The Scoop on Dirt: What it Is and Where it Goes
There is an impressive amount of digging going on in Washington these days: There are towering cranes and gaping holes in the ground everywhere you look, especially along 14th Street NW and in NoMa, not to mention CityCenterDC, the Marriott Marquis hotel across the street, and St. Elizabeths in Ward 8. Where does it all go?
Well, it depends what kind of dirt it is. "You basically have three types of dirt," explains Neil Stablow, vice president at the Donohoe Companies, which is working on big digs at 2400 14th Street NW and South Capitol Street.
There's "good dirt," which can be used as fill for other projects that might need to create a grade or a building pad. Back when the Woodrow Wilson Bridge was under construction, for example, a lot of projects sent their dirt there. These days, the mega-development Konterra is absorbing a lot of dirt. Each subcontractor includes dirt disposal or acquisition as part of their bids; there are even "dirt brokers" who buy and sell it as needed for each project.
"If they have material that is usable, and then they have a place to take it, it's all money," Stablow says. "If it's the cheapest thing, they find a home on another project."

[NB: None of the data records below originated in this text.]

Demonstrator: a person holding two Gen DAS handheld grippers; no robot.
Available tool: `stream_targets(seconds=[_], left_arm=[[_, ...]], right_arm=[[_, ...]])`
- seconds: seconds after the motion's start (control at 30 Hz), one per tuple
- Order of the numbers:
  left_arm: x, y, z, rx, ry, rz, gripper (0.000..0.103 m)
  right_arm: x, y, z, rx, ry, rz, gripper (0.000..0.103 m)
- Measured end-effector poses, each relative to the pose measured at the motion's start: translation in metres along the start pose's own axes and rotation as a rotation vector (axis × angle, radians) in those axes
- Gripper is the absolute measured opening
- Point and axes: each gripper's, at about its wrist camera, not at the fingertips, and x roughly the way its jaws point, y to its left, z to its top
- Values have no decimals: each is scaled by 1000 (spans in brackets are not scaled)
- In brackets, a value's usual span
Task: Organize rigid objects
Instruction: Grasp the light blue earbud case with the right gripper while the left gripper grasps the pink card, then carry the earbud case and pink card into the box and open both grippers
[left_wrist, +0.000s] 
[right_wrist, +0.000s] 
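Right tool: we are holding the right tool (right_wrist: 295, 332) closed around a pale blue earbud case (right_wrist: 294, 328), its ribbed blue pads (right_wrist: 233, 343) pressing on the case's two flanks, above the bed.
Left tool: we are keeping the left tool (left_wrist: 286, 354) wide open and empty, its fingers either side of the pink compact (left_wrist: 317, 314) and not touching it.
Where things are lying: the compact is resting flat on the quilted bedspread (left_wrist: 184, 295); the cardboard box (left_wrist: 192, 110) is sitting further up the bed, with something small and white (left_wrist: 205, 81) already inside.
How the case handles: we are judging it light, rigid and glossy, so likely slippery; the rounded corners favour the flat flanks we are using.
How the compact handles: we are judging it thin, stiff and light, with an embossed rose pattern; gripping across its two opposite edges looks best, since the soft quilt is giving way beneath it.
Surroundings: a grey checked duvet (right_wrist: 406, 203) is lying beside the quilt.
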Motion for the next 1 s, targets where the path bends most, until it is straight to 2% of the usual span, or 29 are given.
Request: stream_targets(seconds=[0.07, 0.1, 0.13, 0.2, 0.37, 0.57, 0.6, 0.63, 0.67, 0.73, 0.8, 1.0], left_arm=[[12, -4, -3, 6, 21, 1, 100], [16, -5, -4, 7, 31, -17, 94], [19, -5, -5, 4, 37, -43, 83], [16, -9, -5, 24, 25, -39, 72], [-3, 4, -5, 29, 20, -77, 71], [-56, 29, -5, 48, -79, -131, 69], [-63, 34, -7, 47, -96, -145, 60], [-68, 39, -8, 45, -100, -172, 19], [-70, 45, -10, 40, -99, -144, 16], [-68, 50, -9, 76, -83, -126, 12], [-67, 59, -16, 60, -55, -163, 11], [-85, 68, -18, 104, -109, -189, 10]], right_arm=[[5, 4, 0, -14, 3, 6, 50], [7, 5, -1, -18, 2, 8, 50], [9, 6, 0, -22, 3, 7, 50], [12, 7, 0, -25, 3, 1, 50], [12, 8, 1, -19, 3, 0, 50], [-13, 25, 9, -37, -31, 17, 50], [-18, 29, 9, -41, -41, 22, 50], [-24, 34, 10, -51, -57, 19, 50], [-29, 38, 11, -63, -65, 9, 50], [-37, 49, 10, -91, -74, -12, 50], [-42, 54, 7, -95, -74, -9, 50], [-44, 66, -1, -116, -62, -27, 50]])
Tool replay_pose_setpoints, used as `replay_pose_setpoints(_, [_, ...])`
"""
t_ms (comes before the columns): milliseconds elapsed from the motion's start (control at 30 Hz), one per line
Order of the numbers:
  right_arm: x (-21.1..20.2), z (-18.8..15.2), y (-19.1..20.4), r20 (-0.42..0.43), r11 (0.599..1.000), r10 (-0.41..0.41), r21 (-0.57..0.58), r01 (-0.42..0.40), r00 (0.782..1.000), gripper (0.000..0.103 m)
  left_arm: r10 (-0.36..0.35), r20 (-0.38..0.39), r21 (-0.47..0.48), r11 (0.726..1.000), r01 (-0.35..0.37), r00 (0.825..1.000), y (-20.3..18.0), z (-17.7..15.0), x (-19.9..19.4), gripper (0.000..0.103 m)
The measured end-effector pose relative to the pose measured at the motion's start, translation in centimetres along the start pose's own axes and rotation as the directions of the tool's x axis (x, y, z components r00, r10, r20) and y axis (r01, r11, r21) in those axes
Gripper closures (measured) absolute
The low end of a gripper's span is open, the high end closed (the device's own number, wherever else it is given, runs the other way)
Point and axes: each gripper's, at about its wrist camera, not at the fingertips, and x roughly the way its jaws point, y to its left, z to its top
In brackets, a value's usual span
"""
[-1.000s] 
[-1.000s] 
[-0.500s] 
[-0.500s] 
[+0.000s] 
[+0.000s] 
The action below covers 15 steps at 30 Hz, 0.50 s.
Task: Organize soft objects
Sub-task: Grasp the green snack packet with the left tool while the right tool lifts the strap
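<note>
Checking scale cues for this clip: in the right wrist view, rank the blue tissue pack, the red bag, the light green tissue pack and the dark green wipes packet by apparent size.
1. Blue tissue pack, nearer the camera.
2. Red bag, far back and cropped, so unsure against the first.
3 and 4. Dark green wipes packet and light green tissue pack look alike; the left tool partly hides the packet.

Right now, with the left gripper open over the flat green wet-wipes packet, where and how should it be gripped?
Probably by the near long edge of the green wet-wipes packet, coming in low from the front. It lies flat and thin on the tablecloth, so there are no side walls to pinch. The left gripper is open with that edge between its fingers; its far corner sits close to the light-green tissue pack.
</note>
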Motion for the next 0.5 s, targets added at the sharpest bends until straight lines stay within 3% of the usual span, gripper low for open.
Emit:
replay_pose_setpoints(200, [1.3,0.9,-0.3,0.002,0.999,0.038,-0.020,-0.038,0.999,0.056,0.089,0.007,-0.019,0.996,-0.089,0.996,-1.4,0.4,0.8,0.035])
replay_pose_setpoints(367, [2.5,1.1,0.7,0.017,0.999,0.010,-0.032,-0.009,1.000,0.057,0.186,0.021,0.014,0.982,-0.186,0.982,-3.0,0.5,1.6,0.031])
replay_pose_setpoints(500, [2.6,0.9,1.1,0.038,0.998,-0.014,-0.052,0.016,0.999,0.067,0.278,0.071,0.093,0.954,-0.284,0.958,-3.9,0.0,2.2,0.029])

The second type is "unsuitable dirt," which can't be used for other projects, usually because it's got organic material that would decompose and create problems for building on top of it. That stuff has to be hauled off site and dumped in a landfill somewhere. According to Clark Construction, that's mostly what's happening to the 450,000 cubic yards of dirt that will come out of the CityCenterDC footprint: Trucks are taking it to a big hole on Palmer Road just off Indian Head Highway in Prince George's County.
The third type is contaminated dirt, which has been rendered toxic by things like underground storage tanks (this will be an issue at Walter Reed Army Medical Center, for example). That has to be taken to a special facility, like SoilSafe in Columbia, Maryland.
As long as construction keeps rolling, the D.C. dirt economy will do well.